**REQUIRED ACTION**
Take each line from the entries that holds "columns" and copy it out.

[Stored dataset items]
>>>

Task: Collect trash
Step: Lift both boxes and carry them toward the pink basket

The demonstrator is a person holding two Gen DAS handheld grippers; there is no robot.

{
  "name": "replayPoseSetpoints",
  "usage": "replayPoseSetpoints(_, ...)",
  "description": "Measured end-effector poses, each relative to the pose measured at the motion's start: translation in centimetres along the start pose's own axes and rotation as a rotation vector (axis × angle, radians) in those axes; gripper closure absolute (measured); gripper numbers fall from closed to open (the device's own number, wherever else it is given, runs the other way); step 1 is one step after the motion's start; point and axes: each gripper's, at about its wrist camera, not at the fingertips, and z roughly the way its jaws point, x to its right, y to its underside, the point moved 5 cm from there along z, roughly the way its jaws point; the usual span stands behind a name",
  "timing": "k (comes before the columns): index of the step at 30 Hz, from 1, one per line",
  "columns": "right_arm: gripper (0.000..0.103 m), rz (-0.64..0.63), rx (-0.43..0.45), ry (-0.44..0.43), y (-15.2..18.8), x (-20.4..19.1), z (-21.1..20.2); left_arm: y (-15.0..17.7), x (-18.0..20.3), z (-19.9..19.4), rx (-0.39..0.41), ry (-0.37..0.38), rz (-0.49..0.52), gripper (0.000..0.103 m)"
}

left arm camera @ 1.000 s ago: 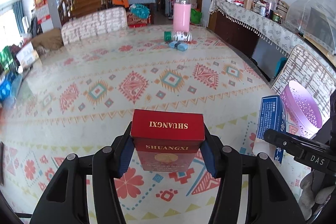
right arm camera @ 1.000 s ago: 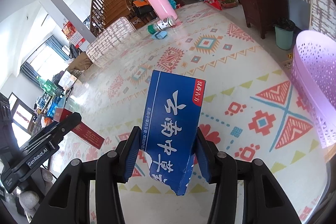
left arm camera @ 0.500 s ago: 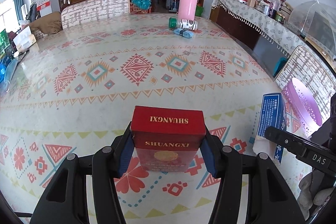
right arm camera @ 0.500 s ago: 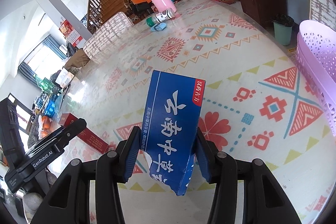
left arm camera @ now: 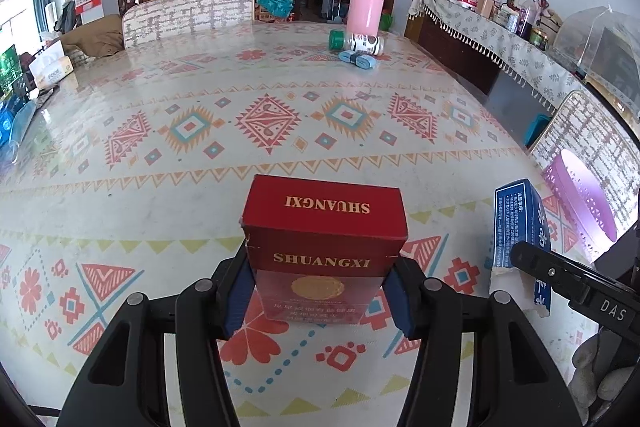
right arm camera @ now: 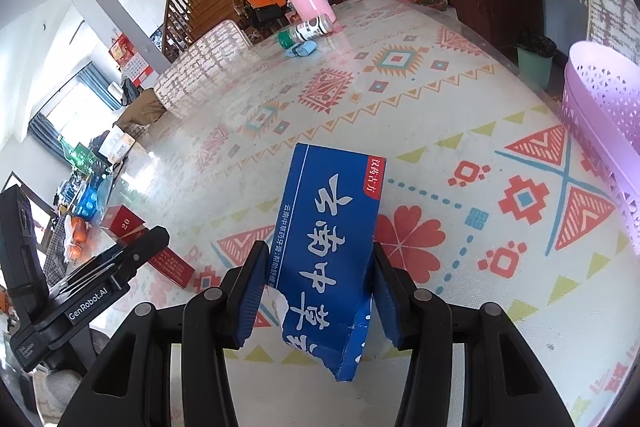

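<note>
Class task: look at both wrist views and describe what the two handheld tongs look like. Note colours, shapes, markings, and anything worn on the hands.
Both tongs, left and right, have glossy black forked arms with round silver rivets and blue ribbed pads. White lettering marks the bodies: "DAS" on the right one, "GenRobot.AI" on the left one. A grey glove covers the right hand.

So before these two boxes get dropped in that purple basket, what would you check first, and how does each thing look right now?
1. Left claw clamped on the red box: ok, pads press both sides.
2. Right claw clamped on the blue box: ok, though its near end is torn.
3. Purple basket in sight: ok, at the table's right edge.
4. Basket has room: cannot tell, inside barely visible.
5. Path from claws to basket free: ok, only bare tablecloth between.
6. Remaining trash: not ok, a tipped bottle and a blue item lie at the far end.
</note>
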Motion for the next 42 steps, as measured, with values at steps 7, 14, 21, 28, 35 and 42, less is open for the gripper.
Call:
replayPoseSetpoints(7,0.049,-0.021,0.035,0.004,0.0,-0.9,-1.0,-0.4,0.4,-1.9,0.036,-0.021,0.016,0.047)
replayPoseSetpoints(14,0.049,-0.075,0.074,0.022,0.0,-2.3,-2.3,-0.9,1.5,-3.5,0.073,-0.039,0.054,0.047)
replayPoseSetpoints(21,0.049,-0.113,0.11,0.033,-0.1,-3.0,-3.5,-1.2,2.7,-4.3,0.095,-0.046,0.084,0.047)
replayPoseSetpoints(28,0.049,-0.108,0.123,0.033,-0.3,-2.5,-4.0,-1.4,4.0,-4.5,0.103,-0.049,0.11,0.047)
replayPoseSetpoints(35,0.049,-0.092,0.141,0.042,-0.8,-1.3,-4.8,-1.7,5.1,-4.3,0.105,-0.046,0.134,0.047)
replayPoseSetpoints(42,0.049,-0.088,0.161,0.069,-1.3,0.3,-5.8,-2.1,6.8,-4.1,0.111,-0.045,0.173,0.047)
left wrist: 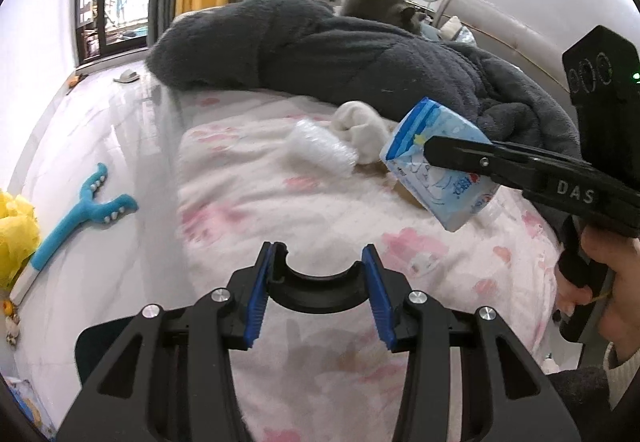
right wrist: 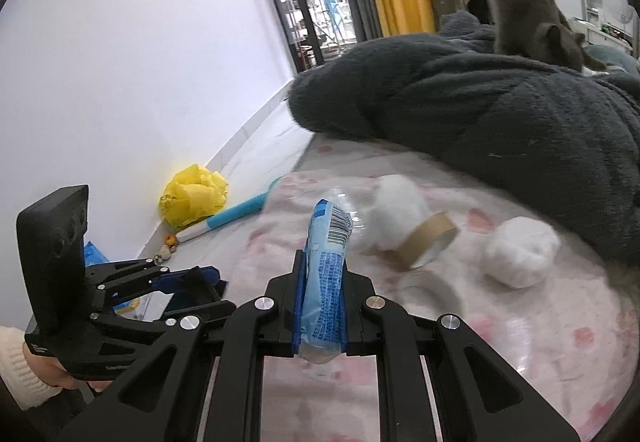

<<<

**RESPONSE AREA**
  "timing": "k (comes before the columns): index of the step at 30 Hz, from 1, one per line",
  "columns": "right_arm: gripper (0.000..0.103 m), rz (-0.64..0.63), rx (-0.43..0.45), ry (-0.44..0.43), y (-15.2..18.8), x (-20.4..19.1), z (-21.1..20.2); left_arm: y (-15.0..17.7), x (-18.0..20.3), z (-19.9..19.4), rx (-0.39..0.41), ry (-0.37..0.38), rz (-0.49..0.52), gripper (0.000..0.103 m)"

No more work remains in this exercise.